If you have found yourself with a large amount of debt that you’re struggling to pay off, a debt management plan could be the answer for you. A debt management plan allows you to consolidate your debt and pay it all off in manageable chunks while only dealing with one company. A debt relief company can help you set up a debt management plan and can liaise with your lenders to make the process easy for you.
What is a debt management plan?
A debt management plan can be set up by a debt company, to help you pay off your debt in a more manageable way. They will start by taking all your outstanding debts and create a debt consolidation plan. This means putting all your debt into one bigger loan which you will pay off into one account every month. This saves you having to deal with multiple lenders and keeping up with multiple loans at once, meaning you’ll be more likely to keep up on repayments.
The debt company makes money by charging you a fee to deal with all of your lenders and simplify paying off your debts. In return for this fee, the company will usually negotiate a pay plan with your lenders and ask them to freeze the interest. So that instead of having to pay off large outstanding amounts that are still accruing interest, you can pay back a small chunk, like £5, every week or month. Keeping up with these small repayments will mean you’ll clear your debt over time.

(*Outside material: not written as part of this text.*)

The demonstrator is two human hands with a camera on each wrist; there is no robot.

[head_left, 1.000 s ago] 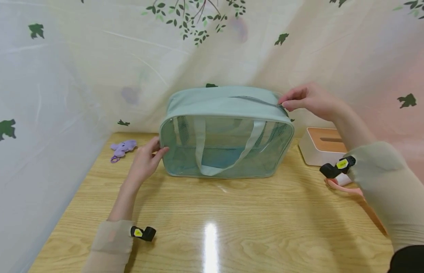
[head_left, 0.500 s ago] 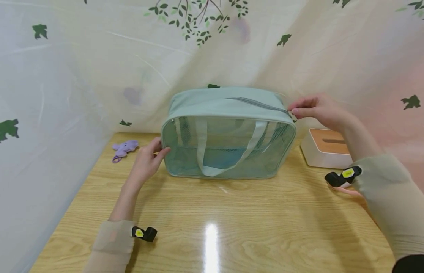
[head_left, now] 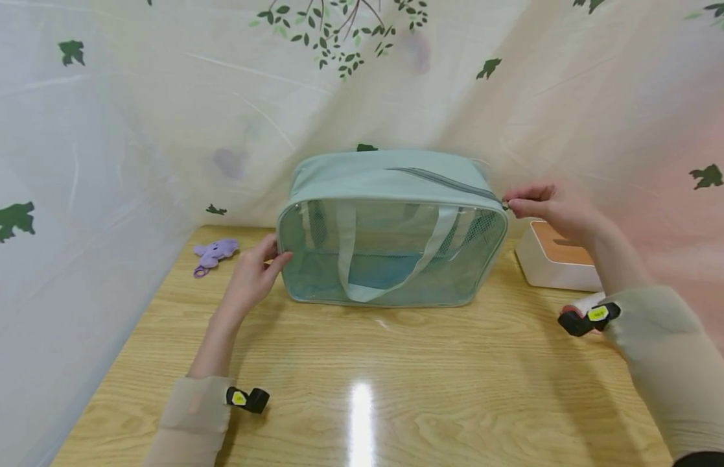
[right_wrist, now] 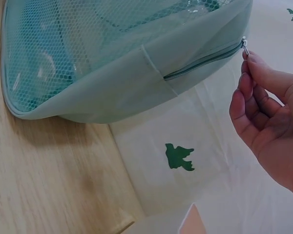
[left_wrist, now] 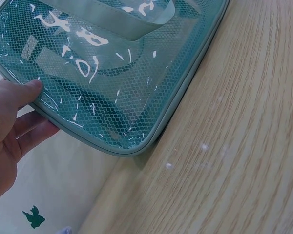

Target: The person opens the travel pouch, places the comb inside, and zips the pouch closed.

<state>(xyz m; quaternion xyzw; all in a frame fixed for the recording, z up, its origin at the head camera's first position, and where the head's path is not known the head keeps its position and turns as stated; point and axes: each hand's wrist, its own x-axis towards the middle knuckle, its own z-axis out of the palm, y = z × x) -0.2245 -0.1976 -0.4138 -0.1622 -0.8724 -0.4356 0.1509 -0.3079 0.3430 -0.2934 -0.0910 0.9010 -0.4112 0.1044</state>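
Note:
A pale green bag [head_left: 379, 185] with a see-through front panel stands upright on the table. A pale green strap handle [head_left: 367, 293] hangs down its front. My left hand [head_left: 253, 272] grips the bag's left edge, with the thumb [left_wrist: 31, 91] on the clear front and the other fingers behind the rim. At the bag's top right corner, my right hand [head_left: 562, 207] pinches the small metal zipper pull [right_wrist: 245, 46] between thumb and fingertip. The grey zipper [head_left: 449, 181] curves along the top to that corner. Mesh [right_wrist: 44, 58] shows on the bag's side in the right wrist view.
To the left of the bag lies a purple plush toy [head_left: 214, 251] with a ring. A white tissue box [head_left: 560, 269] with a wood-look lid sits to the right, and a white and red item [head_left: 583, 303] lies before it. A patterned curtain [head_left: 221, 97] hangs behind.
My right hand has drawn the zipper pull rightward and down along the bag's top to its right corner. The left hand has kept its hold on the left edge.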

You need to ensure that you have a regular income that can support you paying off debt on a regular basis. The company will work with you to create a plan that leaves you enough money for necessities like rent, food or entertainment, but sets aside most of your income to pay off your consolidation loan. The company will also set aside some money as part of your plan to pay their fee for managing your loan.
How do I set up a debt management plan?
The best way to set up a debt management plan that works for you to clear your debt is to get in contact with a trusted debt relief company. When it comes to finding a debt management company it is important that you do research to find the company that can offer you the best service for the most reasonable price. Do not be tempted to go with the first debt company that approaches you as you want to make sure that the one you go with is FCA approved. You can check the FCA register here.
If you need more information than is offered on a website most debt management companies will be happy if you could call them with questions or to find out more about their services. Just make sure you don’t agree to anything until you are completely ready and well informed.
Make sure that you read through terms and conditions carefully. The thought of ending your debt is very appealing but you still need to read the fine print. Make sure you understand when and how much you will be paying in fees and carefully calculate how much you need in monthly essentials, if you don’t have enough to live on you will never keep up with your repayment plan.
Once you have decided which debt management company you will be using, they will ask you for some personal information alongside your financial details. Once they have the information they need they will set about creating a clear debt management plan that will help you to clear your debt as quickly and easily as possible.
What are the advantages of a debt management plan?
A debt management plan can be a useful tool for anyone struggling with large amounts of debt. The plan will put all your debt into one loan making it clear and easy to see what you owe. It also allows you to set up a systematic and routine way to pay off your debt in smaller manageable chunks, meaning you will eventually be debt-free. Finally, consolidating your debts into one debt management plan means that you won’t be chased by lenders and debt collectors anymore, all communication will come via your debt management plan.
Are there disadvantages to a debt management plan?
Although a debt management plan is designed to be a useful tool for those struggling with debt, there could be some perceived downsides. It’s important that you fully understand what you are agreeing with before you enter into a debt management plan. remember that you will likely have to pay a fee to a debt management company and some companies will charge a setup fee. This can be a worry for those already struggling with their finances. You will also be required to give up some financial freedom as you will need to stick to a strict repayment program. You will also need to keep a job and receive a regular income to stay on top of your repayment plan. Remember that plans can take years to pay off so you should be committed for the long-term.
Are there other options?
Yes. you could set about creating your own debt management plan by organising to repay all your loans individually and set up a repayment plan with each. You could set aside money for necessities and use the rest to pay your debts. Programs like Excel spreadsheets can be useful when trying to organise large amounts of information like this.
If you are ever concerned about what the right choice is for you, get in contact with a debt or financial advisor. A trained professional will be able to assess your specific circumstances and advise you on the best path towards being debt-free. You can also seek free impartial advice on organising your debt from the Consumer Finance Protection Bureau online or by calling (855) 411-CFPB (2372), as well as report any issues to your state’s attorney general. Many charities have credit consellors so if you are in need and cannot pay you may still be able to seek free help with your debt.